--- SUPPLIED MATERIAL ---
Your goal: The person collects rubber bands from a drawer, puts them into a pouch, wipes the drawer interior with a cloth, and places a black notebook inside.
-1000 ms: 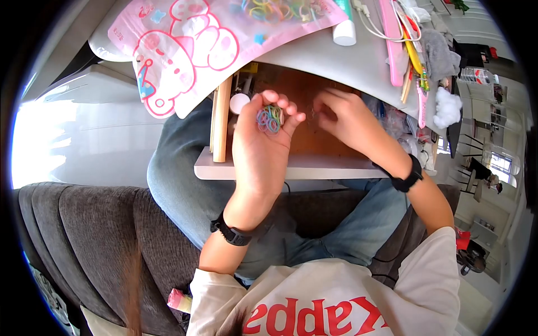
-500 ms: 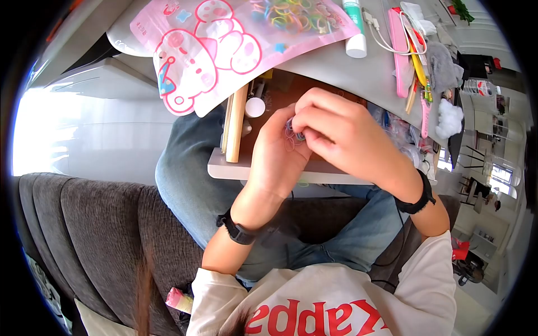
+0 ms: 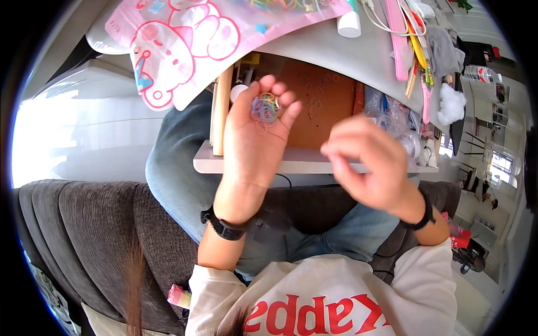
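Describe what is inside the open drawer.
Small bands on its floor, clear plastic at right; the desktop hides its back, the left hand and right hand other parts.

On the grey desk (image 3: 336, 56) I see a white-and-green tube (image 3: 349, 25) near the top edge, and to its right a pink strip (image 3: 397, 59) crossed by a white cable (image 3: 381, 26), with a grey cloth (image 3: 445, 51) and white fluff (image 3: 451, 105) farther along. Past those I make out a clear bottle (image 3: 481, 74), some green plant (image 3: 464, 5) and a bright window (image 3: 500, 167). Across my lower left runs a dark sofa (image 3: 101, 229), with a small pink-and-yellow object (image 3: 179, 297) that I can't identify.
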A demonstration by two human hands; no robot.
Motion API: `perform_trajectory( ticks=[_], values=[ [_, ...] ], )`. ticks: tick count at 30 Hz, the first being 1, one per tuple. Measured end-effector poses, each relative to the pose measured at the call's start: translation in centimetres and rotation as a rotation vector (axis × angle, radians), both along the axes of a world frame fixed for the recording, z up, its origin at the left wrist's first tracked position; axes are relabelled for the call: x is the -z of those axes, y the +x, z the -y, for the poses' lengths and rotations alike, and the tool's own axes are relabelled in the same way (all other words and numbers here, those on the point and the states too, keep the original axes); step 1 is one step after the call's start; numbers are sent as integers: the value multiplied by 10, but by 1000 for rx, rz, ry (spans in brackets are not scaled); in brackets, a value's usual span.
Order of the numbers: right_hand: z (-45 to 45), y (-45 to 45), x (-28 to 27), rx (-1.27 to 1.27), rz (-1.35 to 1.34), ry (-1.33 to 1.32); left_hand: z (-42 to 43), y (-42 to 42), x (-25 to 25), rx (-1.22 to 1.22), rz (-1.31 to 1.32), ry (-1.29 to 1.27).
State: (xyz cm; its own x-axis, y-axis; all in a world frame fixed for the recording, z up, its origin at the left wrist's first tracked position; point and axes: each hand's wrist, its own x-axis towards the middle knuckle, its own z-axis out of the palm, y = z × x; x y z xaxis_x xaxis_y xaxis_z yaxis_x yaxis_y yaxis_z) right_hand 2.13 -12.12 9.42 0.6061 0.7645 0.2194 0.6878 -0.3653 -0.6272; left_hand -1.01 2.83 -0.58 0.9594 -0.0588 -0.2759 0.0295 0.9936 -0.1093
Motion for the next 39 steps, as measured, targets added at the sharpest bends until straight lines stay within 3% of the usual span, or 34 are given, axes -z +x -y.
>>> perform_trajectory(
  ticks=[4, 7, 10, 12, 14, 16, 22, 26, 29, 34, 36, 39],
  values=[
    [29, -21, 24, 164, -90, -39, -6, 4, -21, 11, -91, 55],
    [45, -33, 32, 212, -34, -38, -11, 2, -13, 42, 56, -65],
    [51, -56, 54, 89, 108, -4, -16, 5, -12, 53, 138, -183],
    [60, -68, 77, -123, 227, -11, -21, 5, -14, 49, 182, -226],
    [58, -70, 92, -365, 233, -123, -30, 1, -22, 44, 160, -66],
    [57, -69, 122, -113, 215, -149, -46, -5, -27, 65, 200, -50],
    [39, -58, 126, -156, 277, -248, -123, -69, -44, -26, 183, 438],
    [10, -62, 152, -120, 219, -256, -184, -102, -13, -342, 238, 325],
    [-7, -67, 200, -49, 6, -415, -210, -100, 29, -490, 229, 165],
    [2, -61, 330, 160, -235, -565, -223, -105, 81, -495, 288, -184],
    [-8, -55, 360, 201, -253, -742, -234, -116, 89, -584, 276, -218],
    [-14, -47, 392, 248, -297, -702, -240, -134, 91, -680, 229, -108]
  ],
)
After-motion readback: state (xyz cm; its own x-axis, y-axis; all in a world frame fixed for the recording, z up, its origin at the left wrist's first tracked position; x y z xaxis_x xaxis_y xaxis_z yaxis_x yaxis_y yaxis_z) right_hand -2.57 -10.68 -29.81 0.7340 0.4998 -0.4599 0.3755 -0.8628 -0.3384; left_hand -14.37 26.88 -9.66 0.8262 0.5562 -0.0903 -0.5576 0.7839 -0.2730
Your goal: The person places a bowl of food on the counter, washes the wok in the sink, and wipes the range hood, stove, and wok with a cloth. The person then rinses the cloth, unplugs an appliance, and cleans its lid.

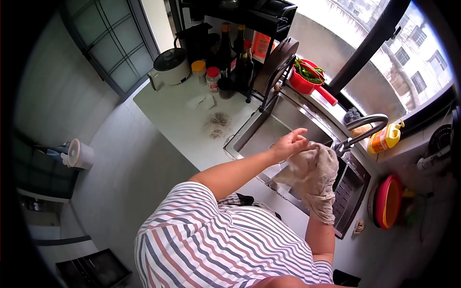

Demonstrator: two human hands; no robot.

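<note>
A wet-looking pale, brownish-stained cloth (pixel 314 168) hangs above the front of the sink. It wraps over my right hand (pixel 321 156) and wrist like a loose sleeve, so those fingers are hidden. My left hand (pixel 289 144) is at the cloth's upper left edge, palm down. Its nearer fingers are bent against the fabric, while an outer finger points away toward the faucet side. Below both hands lies the steel sink (pixel 261 129). The curved faucet (pixel 367 122) stands just beyond the cloth, to the right.
A drain tray (pixel 348 194) fits the sink's right side. A red colander (pixel 305 81) of green peppers and a yellow bottle (pixel 386 138) stand by the window. On the left counter (pixel 168 115) are a pot (pixel 171 67), jars, a crumpled tissue (pixel 201 102) and dark crumbs (pixel 218 125).
</note>
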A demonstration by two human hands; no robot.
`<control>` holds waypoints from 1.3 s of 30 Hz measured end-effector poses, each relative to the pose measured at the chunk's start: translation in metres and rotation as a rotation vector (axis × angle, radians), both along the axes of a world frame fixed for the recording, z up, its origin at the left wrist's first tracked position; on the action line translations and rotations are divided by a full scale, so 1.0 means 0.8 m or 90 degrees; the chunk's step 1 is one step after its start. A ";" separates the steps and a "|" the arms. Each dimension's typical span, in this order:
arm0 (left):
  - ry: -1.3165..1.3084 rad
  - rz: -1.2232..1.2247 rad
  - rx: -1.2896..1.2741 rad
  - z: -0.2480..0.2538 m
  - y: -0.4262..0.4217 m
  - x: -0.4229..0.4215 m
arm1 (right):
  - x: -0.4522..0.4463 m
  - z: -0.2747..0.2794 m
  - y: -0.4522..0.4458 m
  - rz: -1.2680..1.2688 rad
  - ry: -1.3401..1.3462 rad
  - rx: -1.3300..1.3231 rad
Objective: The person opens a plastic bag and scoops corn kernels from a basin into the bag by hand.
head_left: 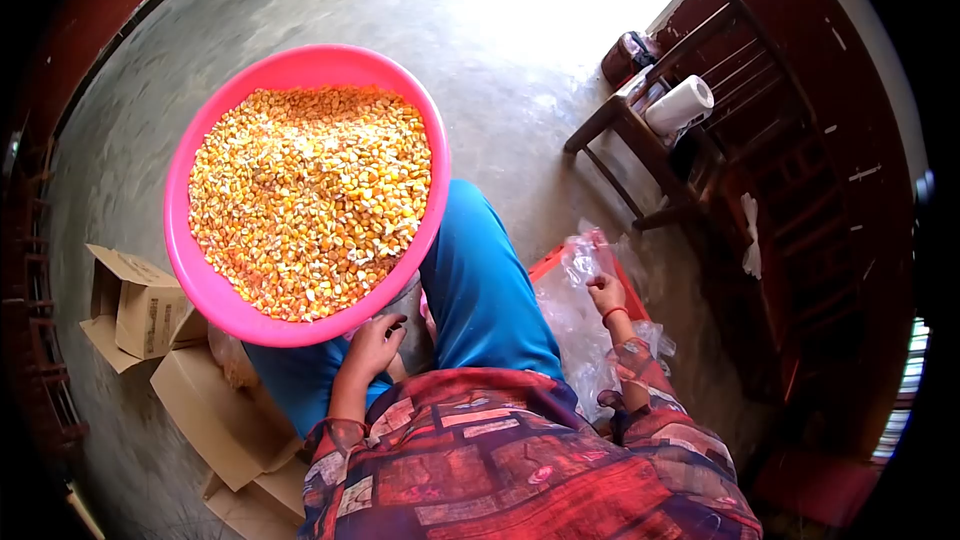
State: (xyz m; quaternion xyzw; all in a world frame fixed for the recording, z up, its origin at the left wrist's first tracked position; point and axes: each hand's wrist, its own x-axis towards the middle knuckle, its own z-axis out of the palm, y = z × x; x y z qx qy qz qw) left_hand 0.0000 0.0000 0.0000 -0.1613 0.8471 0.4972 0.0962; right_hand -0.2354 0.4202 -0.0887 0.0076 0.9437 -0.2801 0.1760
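Note:
A pink basin (pixel 440 130) full of corn kernels (pixel 310 195) is in front of me at the left, by my knees. Just below its rim my left hand (pixel 375 345) hangs over my lap, fingers loosely bent and apart, holding nothing that I can see. Out to the right, my right hand (pixel 605 292) pinches a clear plastic bag (pixel 588 258) at the top of a heap of such bags. The heap lies in a red crate (pixel 632 292) beside my leg. Where one bag ends and another begins is hard to make out.
Opened cardboard boxes (pixel 215 410) stand on the floor at the left. A wooden chair (pixel 640 145) at the right carries a white roll (pixel 680 105), with a dark red container (pixel 628 58) behind it. Bright light falls on the concrete floor (pixel 500 100).

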 end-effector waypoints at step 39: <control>0.161 -0.215 0.505 0.177 0.010 0.011 | -0.060 0.329 -0.156 0.067 -0.042 -0.647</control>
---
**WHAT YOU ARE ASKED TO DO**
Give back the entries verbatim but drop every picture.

**RESPONSE BELOW**
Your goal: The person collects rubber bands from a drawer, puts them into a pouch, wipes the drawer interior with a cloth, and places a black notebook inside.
-1000 ms: 
-500 ms: 
+0 ms: 
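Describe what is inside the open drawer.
Small bands on its floor, clear plastic at right; the desktop hides its back, the left hand and right hand other parts.

On the grey desk (image 3: 336, 56) I see a white-and-green tube (image 3: 349, 25) near the top edge, and to its right a pink strip (image 3: 397, 59) crossed by a white cable (image 3: 381, 26), with a grey cloth (image 3: 445, 51) and white fluff (image 3: 451, 105) farther along. Past those I make out a clear bottle (image 3: 481, 74), some green plant (image 3: 464, 5) and a bright window (image 3: 500, 167). Across my lower left runs a dark sofa (image 3: 101, 229), with a small pink-and-yellow object (image 3: 179, 297) that I can't identify.
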A demonstration by two human hands; no robot.
Motion API: `perform_trajectory( ticks=[_], values=[ [_, ...] ], )`. ticks: tick count at 30 Hz, the first being 1, one per tuple. Measured end-effector poses, each relative to the pose measured at the call's start: translation in centimetres and rotation as a rotation vector (axis × angle, radians), both along the axes of a world frame fixed for the recording, z up, its origin at the left wrist's first tracked position; axes are relabelled for the call: x is the -z of those axes, y the +x, z the -y, for the poses' lengths and rotations alike, and the tool's own axes are relabelled in the same way (all other words and numbers here, those on the point and the states too, keep the original axes); step 1 is one step after the call's start; numbers are sent as integers: the value multiplied by 10, but by 1000 for rx, rz, ry (spans in brackets are not scaled); in brackets, a value's usual span.
Order of the numbers: right_hand: z (-45 to 45), y (-45 to 45), x (-28 to 27), rx (-1.27 to 1.27), rz (-1.35 to 1.34), ry (-1.33 to 1.32); left_hand: z (-42 to 43), y (-42 to 42), x (-25 to 25), rx (-1.22 to 1.22), rz (-1.31 to 1.32), ry (-1.29 to 1.27).
State: (xyz cm; its own x-axis, y-axis; all in a world frame fixed for the recording, z up, its origin at the left wrist's first tracked position; point and axes: each hand's wrist, its own x-axis towards the middle knuckle, its own z-axis out of the palm, y = z × x; x y z xaxis_x xaxis_y xaxis_z yaxis_x yaxis_y yaxis_z) right_hand 2.13 -12.12 9.42 0.6061 0.7645 0.2194 0.6878 -0.3653 -0.6272; left_hand -1.01 2.83 -0.58 0.9594 -0.0588 -0.2759 0.0295 0.9936 -0.1093
Motion for the next 39 steps, as measured, targets added at the sharpest bends until straight lines stay within 3% of the usual span, or 34 are given, axes -z +x -y.
>>> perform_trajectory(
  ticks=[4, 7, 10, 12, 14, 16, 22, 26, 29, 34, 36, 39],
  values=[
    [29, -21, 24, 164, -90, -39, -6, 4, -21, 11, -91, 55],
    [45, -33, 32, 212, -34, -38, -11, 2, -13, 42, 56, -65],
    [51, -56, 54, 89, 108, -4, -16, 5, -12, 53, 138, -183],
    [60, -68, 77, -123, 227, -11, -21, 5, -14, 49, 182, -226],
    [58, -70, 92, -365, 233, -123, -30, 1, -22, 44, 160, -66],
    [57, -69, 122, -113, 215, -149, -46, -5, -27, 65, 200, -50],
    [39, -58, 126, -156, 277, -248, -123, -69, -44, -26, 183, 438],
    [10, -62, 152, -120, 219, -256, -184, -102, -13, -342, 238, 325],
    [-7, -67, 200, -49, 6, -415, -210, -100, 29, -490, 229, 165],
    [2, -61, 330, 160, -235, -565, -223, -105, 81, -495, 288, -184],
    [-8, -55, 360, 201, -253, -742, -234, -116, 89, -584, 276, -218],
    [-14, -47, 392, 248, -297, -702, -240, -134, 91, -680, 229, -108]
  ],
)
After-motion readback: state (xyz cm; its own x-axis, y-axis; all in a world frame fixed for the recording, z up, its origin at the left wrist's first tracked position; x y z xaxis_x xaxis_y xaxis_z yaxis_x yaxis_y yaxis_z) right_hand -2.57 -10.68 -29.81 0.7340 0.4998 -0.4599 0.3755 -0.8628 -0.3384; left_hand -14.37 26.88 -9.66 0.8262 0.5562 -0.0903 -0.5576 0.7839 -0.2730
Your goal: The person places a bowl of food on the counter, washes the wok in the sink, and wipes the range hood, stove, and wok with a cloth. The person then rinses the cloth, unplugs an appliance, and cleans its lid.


Demonstrator: two human hands; no robot.

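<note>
A wet-looking pale, brownish-stained cloth (pixel 314 168) hangs above the front of the sink. It wraps over my right hand (pixel 321 156) and wrist like a loose sleeve, so those fingers are hidden. My left hand (pixel 289 144) is at the cloth's upper left edge, palm down. Its nearer fingers are bent against the fabric, while an outer finger points away toward the faucet side. Below both hands lies the steel sink (pixel 261 129). The curved faucet (pixel 367 122) stands just beyond the cloth, to the right.
A drain tray (pixel 348 194) fits the sink's right side. A red colander (pixel 305 81) of green peppers and a yellow bottle (pixel 386 138) stand by the window. On the left counter (pixel 168 115) are a pot (pixel 171 67), jars, a crumpled tissue (pixel 201 102) and dark crumbs (pixel 218 125).
</note>
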A demonstration by two human hands; no robot.
`<control>` holds waypoints from 1.3 s of 30 Hz measured end-effector poses, each relative to the pose measured at the chunk's start: translation in metres and rotation as a rotation vector (axis × angle, radians), both along the axes of a world frame fixed for the recording, z up, its origin at the left wrist's first tracked position; on the action line translations and rotations are divided by a full scale, so 1.0 means 0.8 m or 90 degrees; the chunk's step 1 is one step after its start. A ";" separates the steps and a "|" the arms. Each dimension's typical span, in this order:
arm0 (left):
  - ry: -1.3165..1.3084 rad
  - rz: -1.2232..1.2247 rad
  - rx: -1.2896..1.2741 rad
  - z: -0.2480..0.2538 m
  - y: -0.4262..0.4217 m
  - x: -0.4229..0.4215 m
arm1 (right):
  - x: -0.4522..0.4463 m
  - z: -0.2747..0.2794 m
  - y: -0.4522..0.4458 m
  - rz: -1.2680..1.2688 rad
  - ry: -1.3401..1.3462 rad
  - rx: -1.3300..1.3231 rad
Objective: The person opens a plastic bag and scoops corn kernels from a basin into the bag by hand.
head_left: 
State: (xyz m; quaternion xyzw; all in a world frame fixed for the recording, z up, its origin at the left wrist's first tracked position; point and axes: each hand's wrist, its own x-axis towards the middle knuckle, its own z-axis out of the palm, y = z × x; x y z qx qy qz qw) left_hand 0.0000 0.0000 0.0000 -0.1613 0.8471 0.4972 0.0962; right_hand -0.2354 0.4202 -0.0887 0.0076 0.9437 -0.2801 0.1760
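Note:
A pink basin (pixel 440 130) full of corn kernels (pixel 310 195) is in front of me at the left, by my knees. Just below its rim my left hand (pixel 375 345) hangs over my lap, fingers loosely bent and apart, holding nothing that I can see. Out to the right, my right hand (pixel 605 292) pinches a clear plastic bag (pixel 588 258) at the top of a heap of such bags. The heap lies in a red crate (pixel 632 292) beside my leg. Where one bag ends and another begins is hard to make out.
Opened cardboard boxes (pixel 215 410) stand on the floor at the left. A wooden chair (pixel 640 145) at the right carries a white roll (pixel 680 105), with a dark red container (pixel 628 58) behind it. Bright light falls on the concrete floor (pixel 500 100).
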
 end-effector waypoints at step 39: <control>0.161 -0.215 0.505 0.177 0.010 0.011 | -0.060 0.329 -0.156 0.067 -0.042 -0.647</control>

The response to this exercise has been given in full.